Agnosticism, Animals, atheism, Belief, epistemology, God, Kitty, Philosophy, religion, The Rugburns

Auto-Kitty
(not a Siamese)

Is belief a choice?

I don’t think so.

It is certainly common enough to speak of belief as a choice, but could I choose to believe that I was not sitting in a chair right now? (I am.) Could I choose to believe that the music playing at this moment (Sky-Fucking-Line-of-Toronto) had been recorded by The Kinks? (It was The Rugburns.) Could I choose to believe that my cat, Auto-Kitty (pictured to the left) is a Siamese? (She is of course a Tortie.)
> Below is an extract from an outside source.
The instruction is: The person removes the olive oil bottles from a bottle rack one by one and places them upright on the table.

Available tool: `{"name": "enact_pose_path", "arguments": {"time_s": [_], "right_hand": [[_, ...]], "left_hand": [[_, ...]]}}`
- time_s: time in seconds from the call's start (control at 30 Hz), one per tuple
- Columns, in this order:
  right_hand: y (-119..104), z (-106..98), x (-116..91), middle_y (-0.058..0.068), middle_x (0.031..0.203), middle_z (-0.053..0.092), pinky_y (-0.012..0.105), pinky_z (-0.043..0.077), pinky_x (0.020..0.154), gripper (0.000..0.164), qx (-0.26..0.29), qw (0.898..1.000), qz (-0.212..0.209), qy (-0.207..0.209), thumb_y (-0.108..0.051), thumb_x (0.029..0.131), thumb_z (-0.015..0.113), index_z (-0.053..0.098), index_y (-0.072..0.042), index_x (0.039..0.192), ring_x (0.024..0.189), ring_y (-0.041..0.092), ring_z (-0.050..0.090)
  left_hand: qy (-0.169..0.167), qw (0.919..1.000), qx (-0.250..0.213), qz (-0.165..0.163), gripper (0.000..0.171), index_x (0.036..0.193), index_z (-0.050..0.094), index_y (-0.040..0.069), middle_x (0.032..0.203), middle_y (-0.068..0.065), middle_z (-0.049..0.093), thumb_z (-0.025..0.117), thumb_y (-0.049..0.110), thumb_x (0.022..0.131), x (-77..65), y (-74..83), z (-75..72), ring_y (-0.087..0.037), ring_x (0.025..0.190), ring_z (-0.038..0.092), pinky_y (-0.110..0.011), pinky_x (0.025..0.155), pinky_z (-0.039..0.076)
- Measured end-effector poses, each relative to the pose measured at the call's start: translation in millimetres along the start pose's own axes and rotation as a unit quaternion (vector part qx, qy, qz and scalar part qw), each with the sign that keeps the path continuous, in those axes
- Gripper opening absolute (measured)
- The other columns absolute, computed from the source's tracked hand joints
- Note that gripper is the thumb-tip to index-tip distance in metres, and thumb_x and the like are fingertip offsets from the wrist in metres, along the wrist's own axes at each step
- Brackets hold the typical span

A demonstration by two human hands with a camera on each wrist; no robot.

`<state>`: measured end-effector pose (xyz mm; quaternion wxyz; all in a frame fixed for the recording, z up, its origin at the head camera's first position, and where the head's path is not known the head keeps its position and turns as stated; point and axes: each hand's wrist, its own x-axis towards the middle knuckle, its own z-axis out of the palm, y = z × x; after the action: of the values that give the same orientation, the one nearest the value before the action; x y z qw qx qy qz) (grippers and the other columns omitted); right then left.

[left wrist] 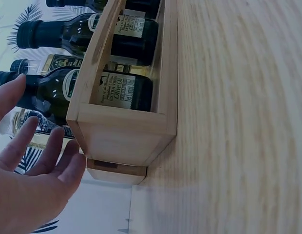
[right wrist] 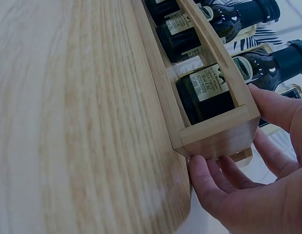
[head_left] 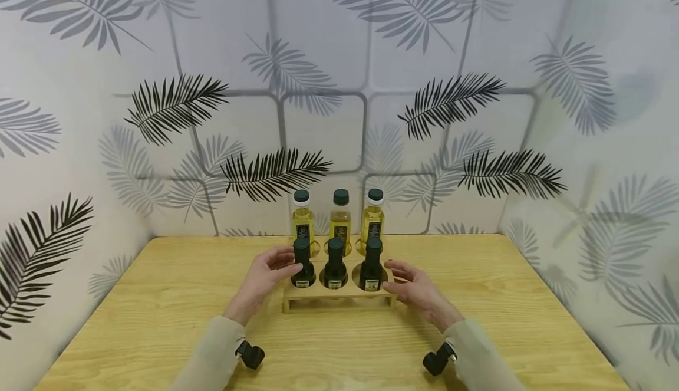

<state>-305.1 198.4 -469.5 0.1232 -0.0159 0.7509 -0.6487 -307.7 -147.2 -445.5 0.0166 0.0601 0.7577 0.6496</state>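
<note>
A wooden bottle rack [head_left: 339, 303] stands on the table, bearing two rows of small bottles. Dark olive oil bottles fill the front row, among them a left one [head_left: 302, 261], a middle one [head_left: 335, 264] and a right one [head_left: 372, 267]. My left hand [head_left: 270, 270] is at the rack's left end; in the left wrist view its fingers [left wrist: 48, 146] are spread, with the thumb near the left dark bottle's neck. My right hand [head_left: 416, 291] is at the opposite end; in the right wrist view its fingertips [right wrist: 199, 168] meet the rack's end panel, thumb by its top corner.
Behind the dark bottles stand yellow oil bottles with green caps: a left one [head_left: 302, 223], a middle one [head_left: 340, 220] and a right one [head_left: 373, 220]. The light wooden table [head_left: 201, 279] ends at a leaf-patterned wall [head_left: 329, 137] just behind the rack.
</note>
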Motion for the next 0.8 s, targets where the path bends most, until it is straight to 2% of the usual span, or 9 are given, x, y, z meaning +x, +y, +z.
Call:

Mind you, I am not asking if I could tell you that Auto-Kitty is a Siamese. I most certainly could. I am not asking if I could play some special word-game in approaching the subject and define ‘Siamese’ in such a manner as to include cats with a tortoise-shell coat. I am not even asking whether or not I could embark on some long-term project to convince myself that my little Auto-Kitty was really a Siamese. …though I really don’t think I could do that either. No, I am asking whether or not I could choose to believe, right here and now, that a cat I know to be something other than a Siamese was in fact (using a conventional understanding of the term) actually a Siamese?

The answer is ‘no’.

I think it is safe to say, dear reader, that we could come up with a range of similar propositions for you, claims that you could not choose to believe, at least not without a complex long-term brain-washing process to get you there. You could probably assert these claims, but you could not actually believe them.

So, there is at least one respect in which belief appears to present a limit to our choices. Somewhere in the question of what one believes, we all encounter an emergent property which is beyond the control of our immediate will. …Okay, at least the vast majority of us do.

No, it is not my intention to suggest that we have no choice at all with respect to beliefs, but rather to suggest that the choices must in some respect live with this emergent property, the one which defies our power to shape it at will. Truth be told I think we could probably put a range of different propositions on a scale of sorts. Auto-Kitty’s non-Siamese status is, for me at least at maximum (or near maximum) resistance to the whims of my personal belief. For you, perhaps, taking my word for it, there is perhaps cause for doubt about the matter, and it might be reasonable to say that one’s response to doubt involves a degree of choice.

More to the point at hand, we could perhaps find a range of propositions about subjects inherently difficult to resolve, full of ambiguity, and perhaps even loaded with more heuristic than factual value. One might get to say that he or she has a bit more choice in such matters. But I still think it is worth knowing that somewhere in our mental landscape, we normally encounter a limitation, a point of resistance to the free play of our choices.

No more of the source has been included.